O diretor da Faculdade de Agronomia (que também inclui o Departamento de Zootecnia) da Ufrgs, Carlos Alberto Bissani, diz que o interesse do público feminino pelo curso não se deu apenas pela evolução social que trouxe aumento da inserção da mulher em todos os setores. Bissani acredita que a diversificação da atividade agropecuária e a quantidade de postos de trabalho que exigem a presença de um agrônomo, dentro e fora das porteiras, chamou a atenção inclusive de alunas oriundas do meio urbano.

“Há colocação para os agrônomos nas indústrias de insumos, de alimentação, no segmento de preservação ambiental e na pesquisa, o que tornou o curso mais atrativo, independentemente do gênero”, analisa o professor. Na pesquisa, ressalta Bissani, as mulheres já representam a metade dos alunos matriculados nos cursos de mestrado e doutorado, o que deve gerar uma nova geração de professoras para o quadro docente.
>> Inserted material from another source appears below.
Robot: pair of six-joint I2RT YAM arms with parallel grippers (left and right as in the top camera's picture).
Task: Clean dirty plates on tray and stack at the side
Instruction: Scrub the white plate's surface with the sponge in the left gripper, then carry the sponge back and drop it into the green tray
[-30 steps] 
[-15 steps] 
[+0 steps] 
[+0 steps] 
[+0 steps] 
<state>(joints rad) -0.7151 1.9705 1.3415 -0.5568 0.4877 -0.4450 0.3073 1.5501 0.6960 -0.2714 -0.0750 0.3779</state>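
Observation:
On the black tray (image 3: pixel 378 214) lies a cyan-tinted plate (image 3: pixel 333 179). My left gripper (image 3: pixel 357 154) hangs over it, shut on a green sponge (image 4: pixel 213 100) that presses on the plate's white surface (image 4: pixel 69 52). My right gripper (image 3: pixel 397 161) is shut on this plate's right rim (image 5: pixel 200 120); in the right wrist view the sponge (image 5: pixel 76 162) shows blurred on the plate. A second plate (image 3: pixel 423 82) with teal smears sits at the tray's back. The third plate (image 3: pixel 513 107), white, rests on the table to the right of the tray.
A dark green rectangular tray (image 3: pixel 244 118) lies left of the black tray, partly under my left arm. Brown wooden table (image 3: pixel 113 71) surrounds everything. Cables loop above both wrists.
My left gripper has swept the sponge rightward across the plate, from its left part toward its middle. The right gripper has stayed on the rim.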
Atualmente, dos 80 professores da Faculdade de Agronomia, 25% são mulheres.

Estrutura

Diretor do Departamento de Agronomia, o professor Sérgio Francisco Schwarz avalia que o maior interesse das meninas pelas vagas no curso nos últimos anos tem a ver também com o fenômeno de a sociedade voltar a olhar para o campo com mais interesse. Schwarz lembra que a disseminação de informações fez as pessoas despertarem para o lugar de onde vem seus alimentos e pensarem na qualidade da produção. “Se observa hoje, eu diria que na maioria dos alunos, uma história familiar que remete à vida no campo e a vontade que eles têm de retomar a atividade, mas com a qualificação que os antepassados não tinham”, salienta. O professor, doutor em Produção Vegetal, destaca ainda que é flagrante o interesse das meninas pelos sistemas de produção de alimentos orgânicos, que têm grande influência das mulheres em todo o Brasil, inclusive no Rio Grande do Sul e na Região Metropolitana de Porto Alegre.

Schwarz garante que não houve nenhuma adequação curricular em razão do aumento do número de mulheres no curso de Agronomia, e que a exigência é igual para as disciplinas em sala de aula e nas atividades de campo. Já do ponto de vista estrutural, o coordenador admite que o campus teve de se adequar. “Para se ter uma ideia, até os anos 1980, em todo o campus havia um único banheiro feminino, e pequeno”, recorda. “Hoje tudo isto está superado”.

Sobre ainda haver machismo neste ramo acadêmico, alunas como Gabriela Rodrigues Machado, 19 anos, no terceiro semestre de formação, dizem que diminuiu, mas que existe. “Há professores e colegas que reagem de forma diferente quando quem se manifesta é homem ou mulher”, reclama.